Nach st. Rspr. des BGH sind Allgemeine Versicherungsbedingungen so auszulegen, wie ein durchschnittlicher, um Verständnis bemühter Versicherungsnehmer sie bei verständiger Würdigung, aufmerksamer Durchsicht und unter Berücksichtigung des erkennbaren Sinnzusammenhangs verstehen muss …

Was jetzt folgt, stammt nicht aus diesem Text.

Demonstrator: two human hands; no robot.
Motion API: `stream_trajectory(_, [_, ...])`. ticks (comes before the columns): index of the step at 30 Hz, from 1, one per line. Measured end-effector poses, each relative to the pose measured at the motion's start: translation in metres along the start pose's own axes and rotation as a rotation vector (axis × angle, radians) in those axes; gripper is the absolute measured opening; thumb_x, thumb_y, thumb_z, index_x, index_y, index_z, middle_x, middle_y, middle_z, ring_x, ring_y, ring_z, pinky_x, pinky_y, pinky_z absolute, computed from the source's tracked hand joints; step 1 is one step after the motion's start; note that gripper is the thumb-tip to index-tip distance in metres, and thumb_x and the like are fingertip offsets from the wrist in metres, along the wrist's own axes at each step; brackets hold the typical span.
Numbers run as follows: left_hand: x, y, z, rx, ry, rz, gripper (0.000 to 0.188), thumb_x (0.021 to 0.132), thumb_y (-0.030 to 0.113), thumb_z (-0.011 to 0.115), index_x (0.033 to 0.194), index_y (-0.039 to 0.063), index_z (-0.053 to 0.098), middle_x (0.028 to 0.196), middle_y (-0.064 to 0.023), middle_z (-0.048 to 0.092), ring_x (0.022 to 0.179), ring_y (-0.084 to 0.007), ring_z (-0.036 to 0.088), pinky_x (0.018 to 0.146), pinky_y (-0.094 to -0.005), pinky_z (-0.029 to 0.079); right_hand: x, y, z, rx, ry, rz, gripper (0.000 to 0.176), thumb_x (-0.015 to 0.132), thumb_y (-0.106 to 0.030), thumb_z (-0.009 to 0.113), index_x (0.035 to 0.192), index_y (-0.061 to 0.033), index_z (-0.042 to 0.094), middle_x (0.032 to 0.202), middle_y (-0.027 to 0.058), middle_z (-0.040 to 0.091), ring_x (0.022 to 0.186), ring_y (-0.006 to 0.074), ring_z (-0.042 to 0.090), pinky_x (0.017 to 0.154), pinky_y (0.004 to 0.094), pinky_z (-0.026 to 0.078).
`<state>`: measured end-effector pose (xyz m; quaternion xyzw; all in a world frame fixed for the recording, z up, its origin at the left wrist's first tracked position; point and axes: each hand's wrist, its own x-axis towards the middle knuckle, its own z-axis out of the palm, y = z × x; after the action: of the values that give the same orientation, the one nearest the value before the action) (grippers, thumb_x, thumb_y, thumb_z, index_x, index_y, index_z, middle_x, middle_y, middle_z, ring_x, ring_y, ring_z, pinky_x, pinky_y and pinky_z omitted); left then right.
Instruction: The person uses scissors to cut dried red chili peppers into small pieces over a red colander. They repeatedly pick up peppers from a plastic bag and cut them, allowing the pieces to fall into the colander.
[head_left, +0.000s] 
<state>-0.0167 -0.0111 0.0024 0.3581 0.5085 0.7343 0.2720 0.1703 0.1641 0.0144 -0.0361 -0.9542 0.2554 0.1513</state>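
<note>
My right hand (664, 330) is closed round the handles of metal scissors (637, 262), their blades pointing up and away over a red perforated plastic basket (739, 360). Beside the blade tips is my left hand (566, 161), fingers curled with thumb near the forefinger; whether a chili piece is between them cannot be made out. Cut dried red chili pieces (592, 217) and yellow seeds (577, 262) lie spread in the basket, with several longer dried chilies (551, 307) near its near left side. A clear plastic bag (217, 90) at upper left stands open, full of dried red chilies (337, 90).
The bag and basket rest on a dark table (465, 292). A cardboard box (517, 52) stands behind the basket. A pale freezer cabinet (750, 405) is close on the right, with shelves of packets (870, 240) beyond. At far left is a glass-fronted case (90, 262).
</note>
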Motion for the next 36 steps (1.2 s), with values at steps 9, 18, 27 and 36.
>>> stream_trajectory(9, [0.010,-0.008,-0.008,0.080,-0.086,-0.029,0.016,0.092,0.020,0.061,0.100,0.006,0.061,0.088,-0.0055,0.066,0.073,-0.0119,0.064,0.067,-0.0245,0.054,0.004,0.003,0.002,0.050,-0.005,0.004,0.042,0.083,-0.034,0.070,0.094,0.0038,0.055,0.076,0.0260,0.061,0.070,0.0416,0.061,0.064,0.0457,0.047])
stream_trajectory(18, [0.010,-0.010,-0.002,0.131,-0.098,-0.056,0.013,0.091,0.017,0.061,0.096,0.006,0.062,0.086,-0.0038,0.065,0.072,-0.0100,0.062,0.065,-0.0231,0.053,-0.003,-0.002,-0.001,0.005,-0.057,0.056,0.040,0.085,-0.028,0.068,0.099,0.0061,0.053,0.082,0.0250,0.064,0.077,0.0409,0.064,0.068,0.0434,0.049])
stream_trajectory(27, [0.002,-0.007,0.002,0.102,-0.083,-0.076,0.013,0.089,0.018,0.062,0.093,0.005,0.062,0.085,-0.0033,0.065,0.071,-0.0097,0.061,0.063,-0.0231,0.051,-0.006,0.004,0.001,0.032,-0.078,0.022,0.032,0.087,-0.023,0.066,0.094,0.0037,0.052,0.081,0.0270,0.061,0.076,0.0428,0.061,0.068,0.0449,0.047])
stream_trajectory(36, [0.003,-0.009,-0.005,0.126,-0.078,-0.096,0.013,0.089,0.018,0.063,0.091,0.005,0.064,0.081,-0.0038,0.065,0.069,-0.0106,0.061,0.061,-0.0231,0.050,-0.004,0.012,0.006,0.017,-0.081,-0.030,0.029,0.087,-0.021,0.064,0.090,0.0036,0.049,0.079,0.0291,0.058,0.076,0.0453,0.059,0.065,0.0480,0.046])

Der Versicherungsfall ist nach Ziffer 4.1 der Versicherungsbedingungen das Ereignis, das einen unter die Versicherung fallenden Schaden verursacht. Aus den ausdrücklich vorrangigen speziellen Versicherungsbedingungen, hier Teil 2, Ziffer 2.1.1.1 der Versicherungsbedingungen ergibt sich, dass Versicherungsleistungen zu erbringen sind bei Eintritt eines medizinischen Notfalls, d.h. einer erlittenen körperlichen Verletzung oder einer plötzlich und unvorhergesehenen Erkrankung der versicherten Person während der Auslandsreise, die eine sofortige stationäre oder ambulante Behandlung durch einen anerkannten Arzt erforderlich macht und die nicht bis zu ihrer Rückreise in ihr Heimatland aufgeschoben werden kann. (vgl. Köther, in: Bach/Moser, Private Krankenversicherung, 5. Auflage 2015, Teil G. Auslandsreise-Krankenversicherung, Rn 6 m.w.N.).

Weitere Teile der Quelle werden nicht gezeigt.